Directions for this task: How many lines in the records below hold the string "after"? Answer with the number alone.

##########

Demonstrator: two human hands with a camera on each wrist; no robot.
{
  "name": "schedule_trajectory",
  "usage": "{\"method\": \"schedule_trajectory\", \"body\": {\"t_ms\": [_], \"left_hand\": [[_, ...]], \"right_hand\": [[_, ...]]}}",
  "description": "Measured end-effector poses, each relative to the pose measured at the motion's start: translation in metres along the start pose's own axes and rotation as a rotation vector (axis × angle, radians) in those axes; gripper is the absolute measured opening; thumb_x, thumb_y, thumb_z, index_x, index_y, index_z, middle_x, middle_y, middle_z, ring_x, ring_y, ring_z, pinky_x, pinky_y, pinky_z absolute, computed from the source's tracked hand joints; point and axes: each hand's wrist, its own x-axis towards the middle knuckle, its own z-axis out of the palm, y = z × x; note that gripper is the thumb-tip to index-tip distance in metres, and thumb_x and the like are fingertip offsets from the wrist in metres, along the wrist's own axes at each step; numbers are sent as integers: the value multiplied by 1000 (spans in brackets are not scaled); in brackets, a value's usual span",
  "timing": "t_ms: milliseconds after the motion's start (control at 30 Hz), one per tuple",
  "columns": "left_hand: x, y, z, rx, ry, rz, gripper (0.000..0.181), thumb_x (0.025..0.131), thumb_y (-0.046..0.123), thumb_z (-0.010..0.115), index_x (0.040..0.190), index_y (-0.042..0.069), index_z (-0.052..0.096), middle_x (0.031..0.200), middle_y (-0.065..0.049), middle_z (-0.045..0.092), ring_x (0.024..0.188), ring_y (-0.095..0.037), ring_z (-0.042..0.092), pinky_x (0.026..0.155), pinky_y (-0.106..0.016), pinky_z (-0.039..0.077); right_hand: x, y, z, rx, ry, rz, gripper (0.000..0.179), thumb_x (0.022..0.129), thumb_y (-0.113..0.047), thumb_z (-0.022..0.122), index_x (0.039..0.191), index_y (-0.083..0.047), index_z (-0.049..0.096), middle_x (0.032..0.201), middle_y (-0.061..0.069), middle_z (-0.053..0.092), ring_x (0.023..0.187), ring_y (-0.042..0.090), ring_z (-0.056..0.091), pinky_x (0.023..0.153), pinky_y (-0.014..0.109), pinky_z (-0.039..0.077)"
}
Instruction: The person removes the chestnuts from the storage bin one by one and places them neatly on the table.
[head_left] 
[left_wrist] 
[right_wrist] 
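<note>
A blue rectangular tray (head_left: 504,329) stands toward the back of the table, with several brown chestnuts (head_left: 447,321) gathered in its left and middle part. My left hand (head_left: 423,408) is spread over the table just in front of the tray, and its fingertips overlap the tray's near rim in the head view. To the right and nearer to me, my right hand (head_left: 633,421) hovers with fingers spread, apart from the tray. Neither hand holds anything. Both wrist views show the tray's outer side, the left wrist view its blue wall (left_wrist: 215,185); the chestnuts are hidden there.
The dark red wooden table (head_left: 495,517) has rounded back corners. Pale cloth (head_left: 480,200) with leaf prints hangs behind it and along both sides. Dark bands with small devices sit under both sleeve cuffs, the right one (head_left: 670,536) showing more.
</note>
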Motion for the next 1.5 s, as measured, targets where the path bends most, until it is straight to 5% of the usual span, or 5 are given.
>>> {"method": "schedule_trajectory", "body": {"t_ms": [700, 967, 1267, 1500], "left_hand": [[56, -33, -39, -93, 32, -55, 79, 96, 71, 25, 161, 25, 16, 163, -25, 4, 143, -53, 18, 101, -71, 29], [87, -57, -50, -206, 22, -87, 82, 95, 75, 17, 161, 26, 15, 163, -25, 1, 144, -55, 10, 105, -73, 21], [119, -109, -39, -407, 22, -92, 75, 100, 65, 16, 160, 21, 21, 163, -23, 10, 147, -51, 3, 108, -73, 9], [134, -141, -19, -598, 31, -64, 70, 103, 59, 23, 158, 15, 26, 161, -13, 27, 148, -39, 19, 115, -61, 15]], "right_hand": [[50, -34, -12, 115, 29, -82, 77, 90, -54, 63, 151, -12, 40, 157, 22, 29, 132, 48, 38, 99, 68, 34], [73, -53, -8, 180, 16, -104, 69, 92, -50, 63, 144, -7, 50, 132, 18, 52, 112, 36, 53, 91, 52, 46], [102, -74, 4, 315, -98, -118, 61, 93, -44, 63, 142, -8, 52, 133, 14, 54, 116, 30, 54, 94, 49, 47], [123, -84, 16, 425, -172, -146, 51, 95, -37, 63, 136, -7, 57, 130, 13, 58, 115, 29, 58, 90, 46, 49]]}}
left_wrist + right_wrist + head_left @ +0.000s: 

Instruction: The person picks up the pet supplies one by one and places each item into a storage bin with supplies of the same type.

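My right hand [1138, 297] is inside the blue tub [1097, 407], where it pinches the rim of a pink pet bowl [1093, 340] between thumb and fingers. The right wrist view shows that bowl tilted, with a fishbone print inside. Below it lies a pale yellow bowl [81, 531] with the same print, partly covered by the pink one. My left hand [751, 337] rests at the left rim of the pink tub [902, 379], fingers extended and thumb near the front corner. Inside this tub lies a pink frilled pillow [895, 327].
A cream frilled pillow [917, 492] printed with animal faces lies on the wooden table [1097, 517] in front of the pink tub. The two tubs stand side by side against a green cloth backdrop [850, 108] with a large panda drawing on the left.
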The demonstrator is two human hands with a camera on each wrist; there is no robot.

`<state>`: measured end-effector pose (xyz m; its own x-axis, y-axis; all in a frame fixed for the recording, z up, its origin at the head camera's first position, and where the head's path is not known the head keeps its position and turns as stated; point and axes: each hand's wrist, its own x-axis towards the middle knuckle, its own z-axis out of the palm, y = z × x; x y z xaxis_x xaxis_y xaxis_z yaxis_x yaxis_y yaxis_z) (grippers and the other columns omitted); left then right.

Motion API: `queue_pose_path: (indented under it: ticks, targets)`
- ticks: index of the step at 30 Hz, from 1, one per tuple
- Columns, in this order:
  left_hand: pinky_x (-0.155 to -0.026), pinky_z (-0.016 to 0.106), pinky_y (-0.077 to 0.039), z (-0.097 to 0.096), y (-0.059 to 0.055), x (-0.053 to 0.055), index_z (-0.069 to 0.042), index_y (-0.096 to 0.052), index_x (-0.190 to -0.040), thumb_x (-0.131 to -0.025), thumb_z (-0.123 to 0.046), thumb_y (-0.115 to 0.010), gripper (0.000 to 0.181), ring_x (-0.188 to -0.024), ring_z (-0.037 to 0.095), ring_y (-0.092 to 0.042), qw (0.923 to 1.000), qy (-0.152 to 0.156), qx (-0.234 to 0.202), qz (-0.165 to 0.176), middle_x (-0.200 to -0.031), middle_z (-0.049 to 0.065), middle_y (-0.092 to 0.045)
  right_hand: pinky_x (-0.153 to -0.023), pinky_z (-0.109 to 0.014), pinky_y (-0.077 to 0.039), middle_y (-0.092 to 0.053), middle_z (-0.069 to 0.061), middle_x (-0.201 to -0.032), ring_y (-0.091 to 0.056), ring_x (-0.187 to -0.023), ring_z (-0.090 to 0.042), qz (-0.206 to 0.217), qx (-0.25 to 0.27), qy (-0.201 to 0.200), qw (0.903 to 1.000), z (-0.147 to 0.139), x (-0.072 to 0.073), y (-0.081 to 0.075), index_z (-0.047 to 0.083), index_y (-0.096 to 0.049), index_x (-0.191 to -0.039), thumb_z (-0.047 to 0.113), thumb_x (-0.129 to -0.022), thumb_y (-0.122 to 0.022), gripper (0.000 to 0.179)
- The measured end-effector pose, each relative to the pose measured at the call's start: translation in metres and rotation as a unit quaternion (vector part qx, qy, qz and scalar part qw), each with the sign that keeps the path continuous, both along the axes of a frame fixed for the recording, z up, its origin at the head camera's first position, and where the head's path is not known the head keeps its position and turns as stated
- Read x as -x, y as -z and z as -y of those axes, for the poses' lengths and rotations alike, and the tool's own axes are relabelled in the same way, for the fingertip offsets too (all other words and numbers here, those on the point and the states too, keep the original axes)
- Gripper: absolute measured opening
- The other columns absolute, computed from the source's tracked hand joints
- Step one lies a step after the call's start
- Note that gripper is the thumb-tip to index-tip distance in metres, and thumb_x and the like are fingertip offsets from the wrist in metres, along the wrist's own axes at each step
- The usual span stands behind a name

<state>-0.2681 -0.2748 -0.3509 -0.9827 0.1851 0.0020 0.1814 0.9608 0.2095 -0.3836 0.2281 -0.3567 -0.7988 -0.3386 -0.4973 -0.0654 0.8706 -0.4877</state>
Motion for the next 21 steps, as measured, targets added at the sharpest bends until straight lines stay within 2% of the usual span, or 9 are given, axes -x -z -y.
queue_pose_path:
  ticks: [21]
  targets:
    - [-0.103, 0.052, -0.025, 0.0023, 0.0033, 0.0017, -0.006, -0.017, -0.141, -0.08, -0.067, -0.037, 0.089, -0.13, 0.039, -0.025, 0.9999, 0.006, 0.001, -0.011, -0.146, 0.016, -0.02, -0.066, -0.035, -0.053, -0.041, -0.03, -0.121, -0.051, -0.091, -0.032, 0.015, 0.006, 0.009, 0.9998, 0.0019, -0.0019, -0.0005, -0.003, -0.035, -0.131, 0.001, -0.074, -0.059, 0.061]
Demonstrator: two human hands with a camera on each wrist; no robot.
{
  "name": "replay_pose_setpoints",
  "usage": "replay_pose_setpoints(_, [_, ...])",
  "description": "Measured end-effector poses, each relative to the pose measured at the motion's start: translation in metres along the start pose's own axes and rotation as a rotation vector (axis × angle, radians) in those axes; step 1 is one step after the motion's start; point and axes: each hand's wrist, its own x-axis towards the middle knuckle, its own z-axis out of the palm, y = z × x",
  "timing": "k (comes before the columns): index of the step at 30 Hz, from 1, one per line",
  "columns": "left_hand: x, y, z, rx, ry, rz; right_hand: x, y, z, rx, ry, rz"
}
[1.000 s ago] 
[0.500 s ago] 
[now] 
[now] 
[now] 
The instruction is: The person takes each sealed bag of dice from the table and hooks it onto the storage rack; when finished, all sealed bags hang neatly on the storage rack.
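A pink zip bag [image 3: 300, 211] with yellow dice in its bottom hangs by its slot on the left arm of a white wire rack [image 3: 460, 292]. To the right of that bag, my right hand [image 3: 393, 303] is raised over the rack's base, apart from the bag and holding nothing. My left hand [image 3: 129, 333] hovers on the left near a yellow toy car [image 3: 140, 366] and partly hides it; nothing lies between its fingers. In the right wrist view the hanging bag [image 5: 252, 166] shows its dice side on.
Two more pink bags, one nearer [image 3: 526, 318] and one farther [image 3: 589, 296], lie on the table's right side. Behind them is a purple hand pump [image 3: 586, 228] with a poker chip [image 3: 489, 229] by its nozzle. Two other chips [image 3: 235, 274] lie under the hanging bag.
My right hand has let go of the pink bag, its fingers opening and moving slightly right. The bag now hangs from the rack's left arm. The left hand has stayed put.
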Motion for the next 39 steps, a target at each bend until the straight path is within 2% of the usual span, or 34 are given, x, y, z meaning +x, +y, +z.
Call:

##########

Task result: 3